En estos días de aislamiento, decidí volver a leer la historia de los monasterios medievales, en especial el de la orden benedictina que sentó el modelo de comunidad autosostenida, surgida en Europa luego de la caída del Imperio Romano. La Regla, como fue llamado el protocolo benedictino, posee una serie de conceptos tan relevantes y actuales como: raíces, pertenencia, espacio, atención y silencio. Lo que remite a la idea de que hombres y mujeres necesitamos amar y ser amados para ser verdaderamente humanos; que anhelamos un lugar de pertenencia, que no es meramente geográfico; que requerimos ser libres, pero también estar dispuestos a obedecer a la autoridad. La Regla para la convivencia en un mundo que se derrumbaba apeló al individuo pero, también, a la importancia de la comunidad en un entramado de relaciones que iban desde limpiar la cocina hasta producir ese licor inventado por un monje de la orden, Bernardo Vincelli, hecho con 27 plantas y múltiples especias.

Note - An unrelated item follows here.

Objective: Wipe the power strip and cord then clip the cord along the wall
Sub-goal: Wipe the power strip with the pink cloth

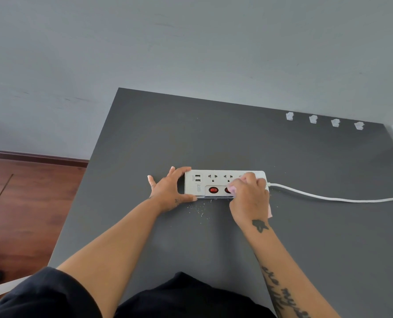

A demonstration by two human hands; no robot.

Y mientras leía esa fascinante historia de sobrevivencia y creatividad, pensé en otro libro magnífico, más contemporáneo, al que tal vez deberíamos volver en la pospandemia. “Lo pequeño es hermoso: Un estudio de la economía como si la gente importara” es la obra pionera de E. F. Schumacher, quien no solo anunció en 1973 el colapso de una economía alejada de la naturaleza, sino que también demandó la participación de cada individuo en un cambio ineludible. “La respuesta es tan simple”, afirmó Schumacher, era cuestión de “poner nuestra casa interior en orden”. Considerando que “el valor ultimo” dependía “del fin al que servimos”. Schumacher, opinaba que ese fin estaba inscrito “en la tradicional sabiduría de la humanidad”. Debió llegar un virus mortal para recordarnos que la vida es la riqueza más valiosa, ojalá esta vez sobrevivamos y no lo olvidemos.